The critiques of FXoC have been robust (Davidson & Milbank 2010; Duraisingh 2010; Milbank 2008; Percy 2009) but almost none have attempted to consider the movement from the perspective of Black Theology of Liberation (BTL). Although theologically diverse, initially the majority of the proponents of FXoC were middle class and white, and apart from the work of Aldous (2018, 2019, 2021), little academic reflection on FXoC has focussed on a theological vision for and liberation in the post-apartheid South African context. It appears, on the surface at least, that the methodology and priorities of FXoC have failed to transform the movement when confronted with contexts shaped by structural poverty, inequality, and social and racial injustice. To remedy this, the authors of the present article ask: Do we really need FXoC in contexts where various forms of oppression in a neo-colonial context occur?

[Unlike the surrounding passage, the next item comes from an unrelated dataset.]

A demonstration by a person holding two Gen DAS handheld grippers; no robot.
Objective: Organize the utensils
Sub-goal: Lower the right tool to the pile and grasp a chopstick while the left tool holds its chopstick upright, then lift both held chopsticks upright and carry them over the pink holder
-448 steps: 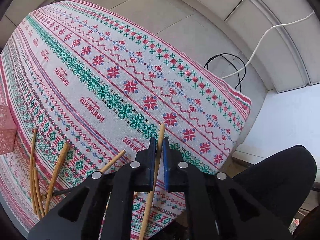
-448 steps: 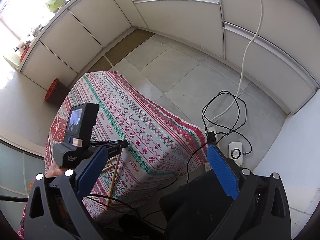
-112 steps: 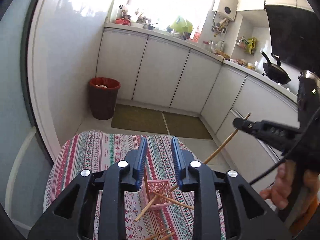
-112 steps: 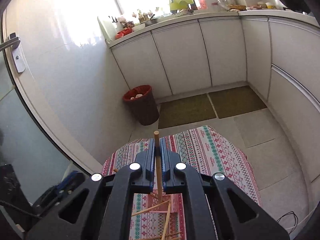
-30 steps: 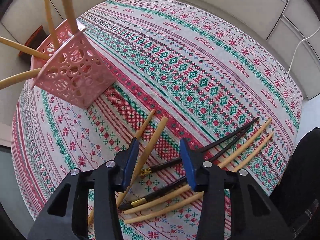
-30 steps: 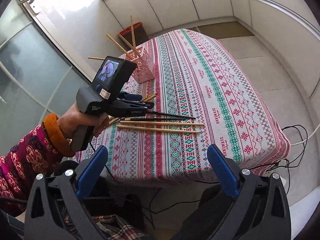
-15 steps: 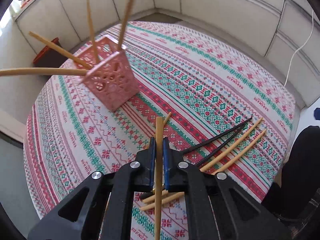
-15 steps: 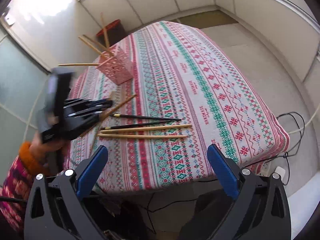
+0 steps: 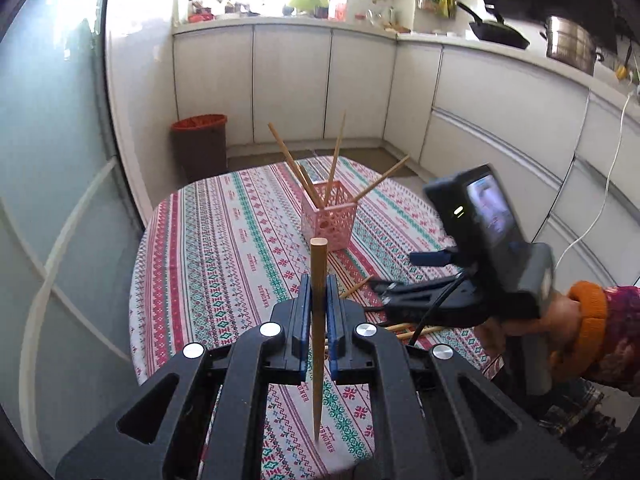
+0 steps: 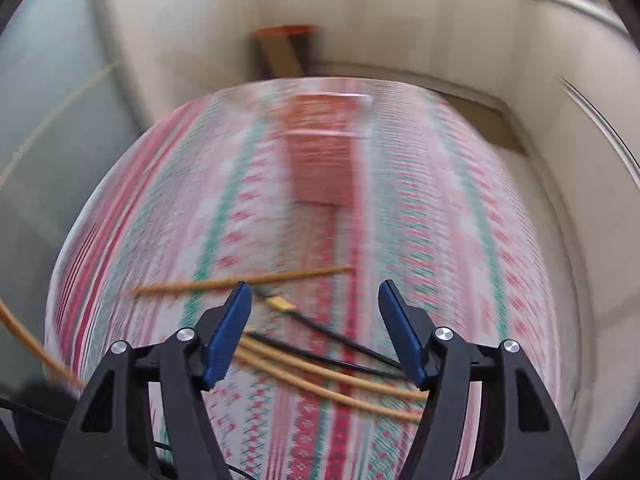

Defining Fresh Expressions

Fresh Expressions of Church are Christian communities formed for those who are not yet members of any church, with these communities being birthed through the process of what is known as the ‘loving-first cycle’ (Aldous & Moynagh 2021:189–212) (see Figure 1). The loving-first cycle was developed retrospectively as a way of reflecting on the process of how new Christian communities come into being and as a way of helping those engaged in the process to work out where they are during that journey. Figure 1 shows the cyclical process of listening, loving, forming community, sharing the Jesus story, seeing church formed and repeating the journey again. This cycle is used in contradistinction to what Moynagh (2017:39–45) has termed a ‘worship-first’ model for starting new churches. The worship-first model is an attractional one that progresses relatively quickly to the launch of a new congregation. A church planting opportunity is identified, a leader is appointed, the leader gathers a team of perhaps 30 or more from among the churchgoers or lapsed churchgoers and the team embarks on a preparation phase. This includes events and courses (such as the Alpha course) designed to draw others in (Aldous & Moynagh 2021).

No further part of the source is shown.